Introduction to Kafka With Scala

1. Overview

In this tutorial, we’ll explore Kafka using Scala. First, we’ll produce messages on a topic. Next, our consumer application will read those messages. Finally, we’ll use Avro to store our message schema in a schema registry.

2. Setup

Let’s set up our Kafka cluster and dependencies.

2.1. Cluster

Our Kafka cluster will consist of one broker and a schema registry. Client applications will connect to the broker on port 9094:

kafka:
  image: docker.io/bitnami/kafka:3.4.0-debian-11-r23
  networks:
    - kafka_net
  ports:
    - "9094:9094"
  volumes:
    - "kafka_data:/bitnami"
  environment:
    - BITNAMI_DEBUG=yes
    - ALLOW_PLAINTEXT_LISTENER=yes
    - KAFKA_KRAFT_CLUSTER_ID=9YoavaRpTCOitT3Dm2OQFQ
    - KAFKA_CFG_LISTENERS=CLIENT://:9092,CONTROLLER://:9093,EXTERNAL://:9094
    - KAFKA_CFG_ADVERTISED_LISTENERS=CLIENT://kafka:9092,EXTERNAL://localhost:9094
    - KAFKA_CFG_LISTENER_SECURITY_PROTOCOL_MAP=CLIENT:PLAINTEXT,CONTROLLER:PLAINTEXT,EXTERNAL:PLAINTEXT
    - KAFKA_CFG_INTER_BROKER_LISTENER_NAME=CLIENT

kafka-ui lets us visualize our cluster state in the browser on port 8088:

kafka-ui:
  image: provectuslabs/kafka-ui:v0.7.0
  networks:
    - kafka_net
  ports:
    - "8088:8080"
  depends_on:
    kafka:
      condition: service_started
    kafka-schema-registry:
      condition: service_started
  environment:
    KAFKA_CLUSTERS_0_NAME: baeldung
    KAFKA_CLUSTERS_0_BOOTSTRAPSERVERS: kafka:9092
    KAFKA_CLUSTERS_0_SCHEMAREGISTRY: http://kafka-schema-registry:8081
    DYNAMIC_CONFIG_ENABLED: 'true'

Later on, we’ll use the schema registry to register our application schema using Avro Serde:

kafka-schema-registry:
  image: bitnami/schema-registry:6.0
  networks:
    - kafka_net
  ports:
    - "8081:8081"
  depends_on:
    kafka:
      condition: service_started
  environment:
    SCHEMA_REGISTRY_DEBUG: true
    SCHEMA_REGISTRY_KAFKA_BROKERS: PLAINTEXT://kafka:9092

We’ll run docker compose up in the directory containing the docker-compose.yml file to bring the cluster up.
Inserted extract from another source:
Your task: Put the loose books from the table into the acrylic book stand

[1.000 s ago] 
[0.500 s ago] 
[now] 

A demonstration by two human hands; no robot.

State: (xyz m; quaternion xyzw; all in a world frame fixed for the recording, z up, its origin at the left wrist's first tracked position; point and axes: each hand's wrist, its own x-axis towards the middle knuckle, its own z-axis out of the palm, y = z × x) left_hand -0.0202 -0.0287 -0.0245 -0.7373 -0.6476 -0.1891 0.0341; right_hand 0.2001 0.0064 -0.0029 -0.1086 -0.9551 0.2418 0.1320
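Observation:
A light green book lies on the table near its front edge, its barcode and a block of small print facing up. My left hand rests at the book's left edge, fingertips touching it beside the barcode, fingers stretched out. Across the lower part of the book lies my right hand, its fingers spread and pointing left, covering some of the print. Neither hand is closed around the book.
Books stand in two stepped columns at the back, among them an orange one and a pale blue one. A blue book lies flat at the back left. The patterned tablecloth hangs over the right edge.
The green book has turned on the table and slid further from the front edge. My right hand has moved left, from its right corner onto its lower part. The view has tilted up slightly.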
Alternatively, the cluster can be created using Kafka binaries. In this case, we should make sure to map the correct ports to the ones mentioned above.

2.2. Dependencies

We’ll need four main libraries in our application. First, we’ll install Kafka client dependency:

libraryDependencies += "org.apache.kafka" % "kafka-clients" % "7.5.1-ce"

Thanks to it, we can produce and consume messages. Additionally, we’ll include jackson-data-bind:

libraryDependencies += "com.fasterxml.jackson.core" % "jackson-databind" % "2.15.1"

It will be used to serialize Scala case classes to JSON strings and back. Finally, let’s add avro4s and kafka-avro-serializer:

libraryDependencies += "com.sksamuel.avro4s" %% "avro4s-core" % "4.1.1"

libraryDependencies += "io.confluent" % "kafka-avro-serializer" % "7.5.1"

Those two dependencies help us serialize and deserialize our Kafka messages using the Avro format.

3. Producer

Our application will produce messages from an Article case class :

case class Article(
  id: String,
  title: String,
  content: String,
  created: LocalDate,
  author: Author
)

Let’s configure our producer before sending messages.

3.1. Configuration

First, we’ll set up producer properties in kafka-intro.conf:

bootstrap-servers = "localhost:9094"
topic="scala-articles"
producer {
    client.id = baeldung-scala-kafka-producer
    bootstrap.servers = ${bootstrap-servers}
}

Messages will reside in a topic named scala-articles. It’s important to ensure the topic exists before running the producer. Although the client.id property isn’t required, it’s useful to distinguish different producer applications.

To load our configuration, we’ll use the ProducerConfig companion class :

case class ProducerConfig(producer: Config, topic: String)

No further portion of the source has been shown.